Spaceflight Now: Breaking News

European mission to Mars on schedule for 2003 launch
BY STEPHEN CLARK
SPACEFLIGHT NOW

Posted: February 2, 2001

  Mars Express
An artist's concept of the Mars Express orbiter near the Red Planet. Photo: ESA
 
Initial assembly on Europe's Mars Express mission is complete, leaving the craft's basic structure ready for a barrage of tests through the next month. Mars Express is due for a June 2003 launch toward Mars, where it will enter orbit around the red planet.

The flight structure, which ESA calls the skeleton of the spacecraft, has been under construction at the Contraves facility in Zurich, Switzerland, for some time now. The completion of assembly comes right on schedule, indicating that the program is still set for a launch in 2003.

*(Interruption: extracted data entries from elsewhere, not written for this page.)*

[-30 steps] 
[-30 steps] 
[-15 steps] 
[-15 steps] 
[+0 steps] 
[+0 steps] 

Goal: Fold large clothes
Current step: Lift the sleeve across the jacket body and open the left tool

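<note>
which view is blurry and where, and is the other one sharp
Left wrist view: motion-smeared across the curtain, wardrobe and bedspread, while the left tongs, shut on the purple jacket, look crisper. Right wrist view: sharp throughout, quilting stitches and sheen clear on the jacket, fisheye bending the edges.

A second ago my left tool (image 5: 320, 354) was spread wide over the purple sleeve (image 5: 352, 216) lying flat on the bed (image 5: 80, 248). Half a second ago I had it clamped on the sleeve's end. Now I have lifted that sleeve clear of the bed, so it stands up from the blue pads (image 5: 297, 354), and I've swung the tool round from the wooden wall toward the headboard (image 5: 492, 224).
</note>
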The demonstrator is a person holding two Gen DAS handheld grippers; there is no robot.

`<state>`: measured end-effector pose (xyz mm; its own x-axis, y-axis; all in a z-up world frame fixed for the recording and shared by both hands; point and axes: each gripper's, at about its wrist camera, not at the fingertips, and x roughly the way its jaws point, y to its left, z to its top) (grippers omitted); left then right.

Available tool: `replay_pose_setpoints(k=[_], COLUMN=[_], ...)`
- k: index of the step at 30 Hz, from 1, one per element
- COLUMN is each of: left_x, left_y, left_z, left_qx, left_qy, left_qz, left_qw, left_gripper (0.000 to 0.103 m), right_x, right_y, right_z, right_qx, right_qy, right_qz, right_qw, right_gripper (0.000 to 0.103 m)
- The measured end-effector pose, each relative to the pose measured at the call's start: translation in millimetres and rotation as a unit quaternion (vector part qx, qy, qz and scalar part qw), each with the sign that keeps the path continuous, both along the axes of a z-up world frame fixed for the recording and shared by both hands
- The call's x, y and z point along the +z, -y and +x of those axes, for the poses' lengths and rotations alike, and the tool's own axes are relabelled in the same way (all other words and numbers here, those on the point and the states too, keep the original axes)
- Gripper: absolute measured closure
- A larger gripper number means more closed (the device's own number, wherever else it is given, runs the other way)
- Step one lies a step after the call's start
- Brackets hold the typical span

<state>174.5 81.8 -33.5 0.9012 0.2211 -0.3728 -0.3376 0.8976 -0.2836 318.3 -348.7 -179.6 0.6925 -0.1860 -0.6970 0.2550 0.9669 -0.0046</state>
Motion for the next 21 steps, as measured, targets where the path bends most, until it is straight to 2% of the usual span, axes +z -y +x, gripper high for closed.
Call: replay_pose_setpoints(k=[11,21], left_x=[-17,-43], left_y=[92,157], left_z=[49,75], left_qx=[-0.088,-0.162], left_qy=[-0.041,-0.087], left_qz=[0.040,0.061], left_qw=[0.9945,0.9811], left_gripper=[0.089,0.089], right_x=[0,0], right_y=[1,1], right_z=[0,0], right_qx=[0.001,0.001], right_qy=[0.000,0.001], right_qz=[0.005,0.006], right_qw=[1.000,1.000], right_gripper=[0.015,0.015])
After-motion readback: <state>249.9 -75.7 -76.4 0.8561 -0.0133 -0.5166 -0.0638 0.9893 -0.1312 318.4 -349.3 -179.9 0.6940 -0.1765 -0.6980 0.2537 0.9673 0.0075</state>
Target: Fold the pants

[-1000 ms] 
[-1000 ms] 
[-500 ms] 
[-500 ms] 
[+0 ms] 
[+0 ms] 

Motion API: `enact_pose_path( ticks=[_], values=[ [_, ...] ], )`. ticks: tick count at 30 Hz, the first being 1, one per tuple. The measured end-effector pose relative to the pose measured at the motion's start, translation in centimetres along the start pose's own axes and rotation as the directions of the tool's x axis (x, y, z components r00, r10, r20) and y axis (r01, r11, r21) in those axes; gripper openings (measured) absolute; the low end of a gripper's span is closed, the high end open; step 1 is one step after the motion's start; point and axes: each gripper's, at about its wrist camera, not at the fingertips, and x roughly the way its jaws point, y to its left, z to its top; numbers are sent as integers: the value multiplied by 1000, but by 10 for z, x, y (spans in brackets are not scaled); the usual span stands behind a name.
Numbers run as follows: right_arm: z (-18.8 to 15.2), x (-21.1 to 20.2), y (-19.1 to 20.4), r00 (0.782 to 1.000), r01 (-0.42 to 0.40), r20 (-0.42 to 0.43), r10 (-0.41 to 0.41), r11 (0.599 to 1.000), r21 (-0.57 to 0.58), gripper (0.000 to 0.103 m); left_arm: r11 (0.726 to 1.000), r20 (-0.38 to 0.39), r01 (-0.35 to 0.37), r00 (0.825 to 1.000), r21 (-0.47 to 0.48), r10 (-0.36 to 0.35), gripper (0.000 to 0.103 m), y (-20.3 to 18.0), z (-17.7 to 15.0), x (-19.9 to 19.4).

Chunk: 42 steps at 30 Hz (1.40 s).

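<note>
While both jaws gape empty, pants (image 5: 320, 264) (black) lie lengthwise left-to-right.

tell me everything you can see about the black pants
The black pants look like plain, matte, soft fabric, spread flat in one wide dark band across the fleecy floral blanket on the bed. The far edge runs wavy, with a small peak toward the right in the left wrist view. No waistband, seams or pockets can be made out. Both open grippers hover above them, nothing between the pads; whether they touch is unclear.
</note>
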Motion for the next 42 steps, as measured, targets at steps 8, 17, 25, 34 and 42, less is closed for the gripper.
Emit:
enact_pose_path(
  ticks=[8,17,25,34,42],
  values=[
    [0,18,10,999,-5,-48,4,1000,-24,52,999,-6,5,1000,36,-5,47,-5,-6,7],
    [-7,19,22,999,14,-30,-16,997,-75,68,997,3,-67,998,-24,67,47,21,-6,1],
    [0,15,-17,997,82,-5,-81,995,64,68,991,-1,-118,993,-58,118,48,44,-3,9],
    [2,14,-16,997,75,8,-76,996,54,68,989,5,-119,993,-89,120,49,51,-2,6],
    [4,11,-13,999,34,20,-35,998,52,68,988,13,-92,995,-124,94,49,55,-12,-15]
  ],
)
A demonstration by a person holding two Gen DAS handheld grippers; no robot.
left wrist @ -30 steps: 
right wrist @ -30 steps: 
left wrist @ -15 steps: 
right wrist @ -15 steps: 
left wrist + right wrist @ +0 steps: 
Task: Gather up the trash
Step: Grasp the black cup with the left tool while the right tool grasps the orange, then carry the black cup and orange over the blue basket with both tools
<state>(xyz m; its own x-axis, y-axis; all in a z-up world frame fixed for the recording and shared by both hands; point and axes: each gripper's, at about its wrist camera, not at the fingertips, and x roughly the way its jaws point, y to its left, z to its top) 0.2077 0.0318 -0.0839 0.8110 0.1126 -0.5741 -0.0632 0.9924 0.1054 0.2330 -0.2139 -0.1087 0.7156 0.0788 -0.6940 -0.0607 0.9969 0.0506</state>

"The tests are starting on time. If you look at our planning from the beginning of the program, we're keeping to the schedule. It's extremely pleasing," said Don McCoy, the manager of the assembly and testing phase of the Mars Express mission.

The upcoming tests will continue until some time in February, making sure that the now-scanty craft meets design requirements set by ESA. After that milestone is passed, the spacecraft will make a year-long whirlwind trip around Europe to gather its various experiments and systems, making it an almost fully space-worthy vehicle.

  Mars Express
At Contraves, Zurich, Switzerland engineers were celebrating the readiness of the Mars Express flight structure to undergo tests to ensure that it meets its design requirements. Photo: ESA
 
Throughout the coming year, the probe will first travel to the United Kingdom where Astrium will attach the craft's propulsion system. Then, it will take a trip to Alenia Spazio in Italy to receive mock-ups of the mission's vital instruments and systems. The newly integrated parts will be tested in June after Mars Express treks to Toulouse, France. Once the analysis is successfully completed, the spacecraft will travel back to Italy, where the mock-ups will be removed from the flight structure, and the actual flight models will be added.

Alenia Spazio already has experience with the assembly and testing phases of the manufacture processes of similar missions. In fact, the company's Italian facility just received ESA's Rosetta flight structure on January 17, which will eventually be built up for a launch just months before that of Mars Express. To simplify the process and to lower program costs, around 60 percent of all Mars Express systems -- including the main computer, transponders, low-gain antenna, and gyroscopes -- stemmed from similar systems used on the Rosetta probe, which will rendezvous with a comet.

"Alenia is well suited to the Mars Express assembly, integration and verification, as they are currently performing similar duties for Rosetta," McCoy said.